To understand why, we need to consider the fact that, as well as replacing or reworking existing systems with data centre-based technology, digitalisation is always also a transfer of energy from one system to another.

The rise in home working is a perfect example of this: while the energy demands of cloud computing likely rose as a result of home working, and those powering videoconferencing services certainly did, this replaced commuting which was to a large extent directly powered by burning oil. Likewise, online grocery shopping enables more efficient delivery routes rather than many individual trips, on-demand retail eliminates the energy expenditure of over-production and warehousing, and online banking reduces the need to power and maintain financial real estate.

Digitalisation of systems, then, is also an electrification of systems. A stable supply of electricity is critical for digitalisation to flourish in South Africa. With the population estimated to continue growing until 2082, and reaching just over 80 million people, this will result in a steep increase in electricity demand.

While this may, on the face of it, sound like bad news for our climate goals, the truth is that shifting demand towards electrified systems will stimulate the need for adopting renewable energy, which is now generally cheaper per watt than fossil fuel alternatives. As well as being inherently more power efficient, thanks to the hyper-efficient nature of modern silicon, digitalisation opens avenues for carbon reduction as its emissions are directly related to the emissions of the grid as a whole.

From digitalisation, to electrification, to renewable energy: this cycle closes back on itself in the fact that renewable energy requires digitalised systems for its effective generation, transmission, storage, and usage. While wind and solar are now highly efficient and economical ways of generating electricity, they are by their nature less predictable and consistent than fossil fuel-based generation.

Digital systems will be required to rapidly react to fluctuations in production, and the power held in those systems will also play a role in managing the grid’s performance. Already, stores of power like data centre backup systems and electric vehicle batteries are being used to help support the grid’s frequency and performance.

As digitalisation, electrification, and renewable adoption accelerate, these interconnections will become deeper and more dynamic: this confluence of trends is a virtuous cycle that speeds itself up.

Digitalisation and sustainability at once

As this cycle continues, I would predict that we will see the distinction between these trends start to fade away.
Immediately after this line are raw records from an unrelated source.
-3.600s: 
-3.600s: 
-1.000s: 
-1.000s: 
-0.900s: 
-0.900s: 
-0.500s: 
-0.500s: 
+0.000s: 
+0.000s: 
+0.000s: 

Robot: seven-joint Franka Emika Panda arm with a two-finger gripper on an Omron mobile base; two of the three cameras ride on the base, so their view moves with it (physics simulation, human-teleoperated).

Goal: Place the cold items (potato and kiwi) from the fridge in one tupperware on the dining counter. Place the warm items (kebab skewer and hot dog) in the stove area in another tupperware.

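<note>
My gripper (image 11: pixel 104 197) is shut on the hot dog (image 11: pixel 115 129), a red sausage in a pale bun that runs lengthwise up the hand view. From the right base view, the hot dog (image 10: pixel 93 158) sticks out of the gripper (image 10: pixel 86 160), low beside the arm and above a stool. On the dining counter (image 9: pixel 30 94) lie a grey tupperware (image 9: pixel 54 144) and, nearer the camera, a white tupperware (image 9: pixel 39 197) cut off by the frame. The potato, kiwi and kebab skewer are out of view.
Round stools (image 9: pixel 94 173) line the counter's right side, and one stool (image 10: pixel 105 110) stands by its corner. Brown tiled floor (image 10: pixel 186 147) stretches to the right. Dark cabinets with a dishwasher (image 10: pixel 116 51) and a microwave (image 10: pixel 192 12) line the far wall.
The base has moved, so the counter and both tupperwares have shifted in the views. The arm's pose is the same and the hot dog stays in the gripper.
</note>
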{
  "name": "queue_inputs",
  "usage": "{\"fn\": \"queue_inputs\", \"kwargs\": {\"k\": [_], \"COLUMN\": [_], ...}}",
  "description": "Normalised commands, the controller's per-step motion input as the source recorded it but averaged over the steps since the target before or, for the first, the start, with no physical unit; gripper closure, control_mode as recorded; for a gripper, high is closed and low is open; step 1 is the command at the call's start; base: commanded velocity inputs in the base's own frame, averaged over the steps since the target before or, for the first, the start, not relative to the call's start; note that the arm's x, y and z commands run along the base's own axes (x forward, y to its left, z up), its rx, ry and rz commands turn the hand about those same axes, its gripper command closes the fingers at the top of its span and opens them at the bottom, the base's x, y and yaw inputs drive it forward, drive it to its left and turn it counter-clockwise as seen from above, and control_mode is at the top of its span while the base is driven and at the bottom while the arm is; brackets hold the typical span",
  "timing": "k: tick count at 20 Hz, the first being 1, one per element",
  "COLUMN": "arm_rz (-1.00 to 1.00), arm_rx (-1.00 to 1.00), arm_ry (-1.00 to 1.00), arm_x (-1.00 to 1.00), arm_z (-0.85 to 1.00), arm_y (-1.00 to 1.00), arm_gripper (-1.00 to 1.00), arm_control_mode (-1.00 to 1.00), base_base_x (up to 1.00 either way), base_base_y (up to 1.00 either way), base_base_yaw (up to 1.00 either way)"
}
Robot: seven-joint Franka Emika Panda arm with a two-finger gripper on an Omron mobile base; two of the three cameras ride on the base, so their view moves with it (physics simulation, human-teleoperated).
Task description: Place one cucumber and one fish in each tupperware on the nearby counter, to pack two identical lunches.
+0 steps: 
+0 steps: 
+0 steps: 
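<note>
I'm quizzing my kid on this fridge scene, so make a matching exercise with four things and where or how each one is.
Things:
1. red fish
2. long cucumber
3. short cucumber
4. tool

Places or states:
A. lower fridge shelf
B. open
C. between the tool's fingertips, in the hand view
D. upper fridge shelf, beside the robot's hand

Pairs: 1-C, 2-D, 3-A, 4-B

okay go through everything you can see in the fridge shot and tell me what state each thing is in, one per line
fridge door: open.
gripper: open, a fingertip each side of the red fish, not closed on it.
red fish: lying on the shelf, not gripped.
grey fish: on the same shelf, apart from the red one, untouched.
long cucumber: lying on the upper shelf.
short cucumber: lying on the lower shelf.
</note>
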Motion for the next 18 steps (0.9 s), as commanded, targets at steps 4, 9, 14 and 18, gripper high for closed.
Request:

In its earliest days, when digitalising a system meant building on-premise data centre infrastructure, decisions around digitalisation were taken largely independently of power considerations. Over time, data centre applications became mission critical, such that those decisions became dependent on the quality, availability, and reliability of power to ensure continued operation. Today, data and power have become co-dependent considerations: governments make policy decisions around power with data centre rollouts in mind, and data centre operators in turn plan construction in accordance with grid capacity.

Tracing that shift into the future, we may see digitalisation and sustainability become, in many regards, synonymous terms. The share of overall power needs going into data centres and networking is growing rapidly, and this will drive and support the acceleration of renewable adoption. Far from being competing concerns, the cloud will be the route to decarbonisation, and vice versa.

At the beginning of 2020, much of the digital transformation that occurred existed only in the form of medium-to-long term planning – an ideal business goal which was still subject to capacity and favourable conditions. The pandemic brought all that forward and made it an immediate necessity in ways that nobody could have predicted.

Today, electrification and renewable adoption similarly exist on a planning horizon, subject to checks and milestones as they are patiently brought into reality. Over the coming years, we will see how the ripple effect of accelerated digitalisation cascades through all our essential systems, leaving us with a very different, much greener approach to the world.